Would you reproduce each line below exactly, leaving every picture out?
========================================================================
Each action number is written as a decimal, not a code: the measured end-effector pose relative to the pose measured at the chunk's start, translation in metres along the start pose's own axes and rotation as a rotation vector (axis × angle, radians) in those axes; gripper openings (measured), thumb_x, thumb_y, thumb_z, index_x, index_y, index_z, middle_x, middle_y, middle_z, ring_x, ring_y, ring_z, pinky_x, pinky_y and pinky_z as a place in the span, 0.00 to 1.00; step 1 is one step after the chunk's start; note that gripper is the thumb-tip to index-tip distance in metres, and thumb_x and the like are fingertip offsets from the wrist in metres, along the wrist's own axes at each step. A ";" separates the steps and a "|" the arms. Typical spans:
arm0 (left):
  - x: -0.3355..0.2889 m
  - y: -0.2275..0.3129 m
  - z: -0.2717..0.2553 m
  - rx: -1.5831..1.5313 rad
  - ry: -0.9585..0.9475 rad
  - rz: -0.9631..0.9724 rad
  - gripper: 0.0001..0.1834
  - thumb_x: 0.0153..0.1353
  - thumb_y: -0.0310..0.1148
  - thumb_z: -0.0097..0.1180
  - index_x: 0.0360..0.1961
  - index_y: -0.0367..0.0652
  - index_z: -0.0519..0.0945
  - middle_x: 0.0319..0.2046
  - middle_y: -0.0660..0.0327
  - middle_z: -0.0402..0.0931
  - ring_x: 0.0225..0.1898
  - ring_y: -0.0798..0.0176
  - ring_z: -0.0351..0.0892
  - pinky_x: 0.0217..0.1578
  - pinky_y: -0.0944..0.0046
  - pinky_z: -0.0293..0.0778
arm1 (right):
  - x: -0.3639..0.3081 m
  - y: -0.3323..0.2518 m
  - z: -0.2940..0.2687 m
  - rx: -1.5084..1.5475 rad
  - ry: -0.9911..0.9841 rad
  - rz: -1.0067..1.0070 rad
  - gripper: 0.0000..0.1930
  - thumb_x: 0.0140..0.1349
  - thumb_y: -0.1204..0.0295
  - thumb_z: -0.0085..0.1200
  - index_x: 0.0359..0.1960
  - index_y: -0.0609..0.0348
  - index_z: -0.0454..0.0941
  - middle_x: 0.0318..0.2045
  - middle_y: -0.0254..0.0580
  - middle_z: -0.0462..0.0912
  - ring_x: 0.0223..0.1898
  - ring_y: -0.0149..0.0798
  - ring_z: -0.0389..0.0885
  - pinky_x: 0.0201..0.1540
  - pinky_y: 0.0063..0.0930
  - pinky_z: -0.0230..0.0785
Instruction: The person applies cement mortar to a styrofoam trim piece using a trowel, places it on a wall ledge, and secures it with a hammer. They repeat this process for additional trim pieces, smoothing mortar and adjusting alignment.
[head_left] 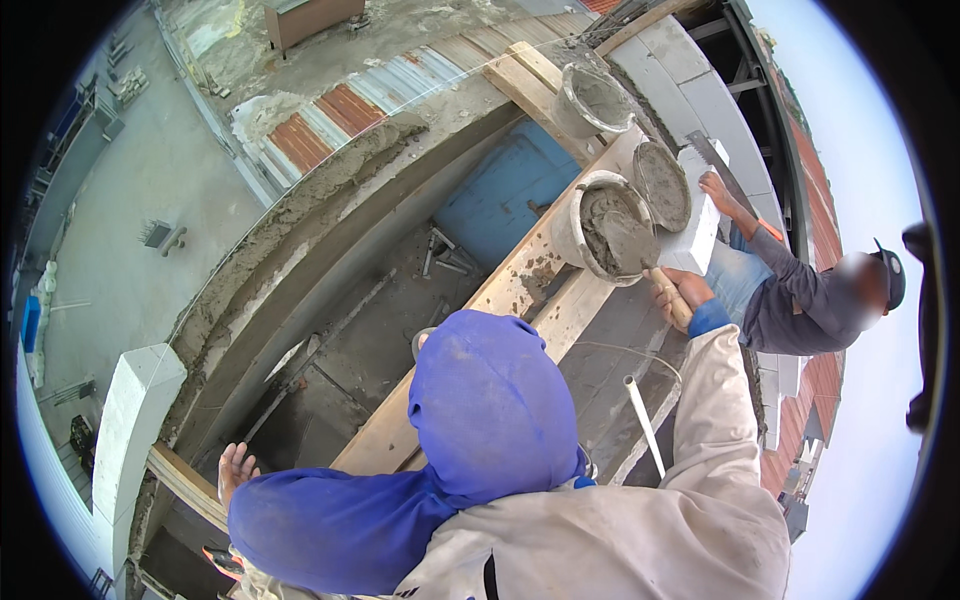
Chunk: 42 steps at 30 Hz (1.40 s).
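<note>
Right hand [693, 288] gripping trowel [665, 284], left hand [235, 471] loosely spread, partly behind blue cloth [490, 390], mortar bucket [567, 236], saw [727, 174]

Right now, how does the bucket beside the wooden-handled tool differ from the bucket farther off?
The near bucket has the wooden-handled tool at its rim; no tool shows at the far bucket. The near bucket looks larger in view, the far bucket smaller. Both are round, open-topped and smeared with grey.
</note>
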<state>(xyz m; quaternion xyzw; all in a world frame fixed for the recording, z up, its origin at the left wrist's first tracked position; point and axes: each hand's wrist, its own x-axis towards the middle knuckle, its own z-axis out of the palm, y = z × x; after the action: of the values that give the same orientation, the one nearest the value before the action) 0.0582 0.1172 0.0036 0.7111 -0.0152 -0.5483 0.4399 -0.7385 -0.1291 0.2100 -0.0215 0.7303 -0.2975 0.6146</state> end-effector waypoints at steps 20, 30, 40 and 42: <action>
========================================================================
_ANSWER SPACE_
Each action number is written as a decimal, not a code: the measured end-effector pose relative to the pose measured at the chunk's start, translation in metres along the start pose's own axes and rotation as a rotation vector (axis × angle, radians) in those axes; gripper openings (measured), thumb_x, thumb_y, thumb_z, index_x, index_y, index_z, middle_x, middle_y, middle_z, ring_x, ring_y, ring_z, pinky_x, pinky_y and pinky_z as a place in the span, 0.00 to 1.00; step 1 is one step after the chunk's start; note that gripper is the thumb-tip to index-tip distance in metres, and thumb_x and the like are fingertip offsets from the wrist in metres, along the wrist's own axes at each step. A ";" separates the steps and a "|" the arms. Typical spans:
arm0 (left):
  - x: -0.3355..0.2889 m
  - y: -0.2275..0.3129 m
  - z: -0.2717..0.2553 m
  - rx: -1.5831..1.5313 rad
  - ry: -0.9585..0.9475 rad
  - rz: -0.9631..0.9724 rad
  - gripper: 0.0001..0.1834
  - thumb_x: 0.0153..0.1353
  - thumb_y: -0.0310..0.1148
  - thumb_z: -0.0097..0.1180
  - index_x: 0.0360..0.1961
  - index_y: -0.0367..0.0652
  - index_z: -0.0519..0.0945
  - middle_x: 0.0319..0.2046
  - middle_y: -0.0660..0.0327
  - middle_z: -0.0402..0.0931
  - ring_x: 0.0225..0.1898
  - ring_y: -0.0798..0.0176
  - ring_z: -0.0351..0.0892
  - pinky_x: 0.0217..0.1578
  - pinky_y: -0.0944..0.0046
  - pinky_z: -0.0293..0.0778
arm1 (right):
  - x: -0.3639..0.3081 m
  - y: -0.3323..0.2518 m
  - z: -0.2940..0.2687 m
  - rx: -1.5084..1.5475 rad
  - ry: -0.9911..0.9841 rad
  - rz: -1.0067..1.0070 rad
  - gripper: 0.0000..0.1930
  - thumb_x: 0.0140..0.1349
  - thumb_y: -0.1204..0.0295
  - thumb_z: -0.0085..0.1200
  - index_x: 0.0359..0.1960
  - index_y: -0.0609..0.0348
  - index_z: -0.0454..0.0941
  - middle_x: 0.0318..0.2045
  - middle_y: -0.0254..0.0580
  - middle_z: -0.0462..0.0912
  - ring_x: 0.0223..0.1898
  - ring_y: -0.0149..0.0798
  - ring_z: -0.0389..0.0885
  - pinky_x: 0.0201..0.1540
  - pinky_y: 0.0063..0.0930
  - pinky_z: -0.0230..0.0785
Instruction: The person applies cement mortar to a styrofoam trim piece using a trowel, places it on a wall ledge, and secures it with a hammer. They repeat this process for additional trim pieces, smoothing mortar and adjusting alignment.
[head_left] 
Chunk: 42 steps at 30 Hz (1.40 s).
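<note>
Right hand [693, 288] gripping trowel [665, 284], left hand [235, 471] loosely spread, partly behind blue cloth [490, 390], mortar bucket [567, 236], saw [727, 174]

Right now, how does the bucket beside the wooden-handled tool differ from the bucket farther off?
The near bucket has the wooden-handled tool at its rim; no tool shows at the far bucket. The near bucket looks larger in view, the far bucket smaller. Both are round, open-topped and smeared with grey.
</note>
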<state>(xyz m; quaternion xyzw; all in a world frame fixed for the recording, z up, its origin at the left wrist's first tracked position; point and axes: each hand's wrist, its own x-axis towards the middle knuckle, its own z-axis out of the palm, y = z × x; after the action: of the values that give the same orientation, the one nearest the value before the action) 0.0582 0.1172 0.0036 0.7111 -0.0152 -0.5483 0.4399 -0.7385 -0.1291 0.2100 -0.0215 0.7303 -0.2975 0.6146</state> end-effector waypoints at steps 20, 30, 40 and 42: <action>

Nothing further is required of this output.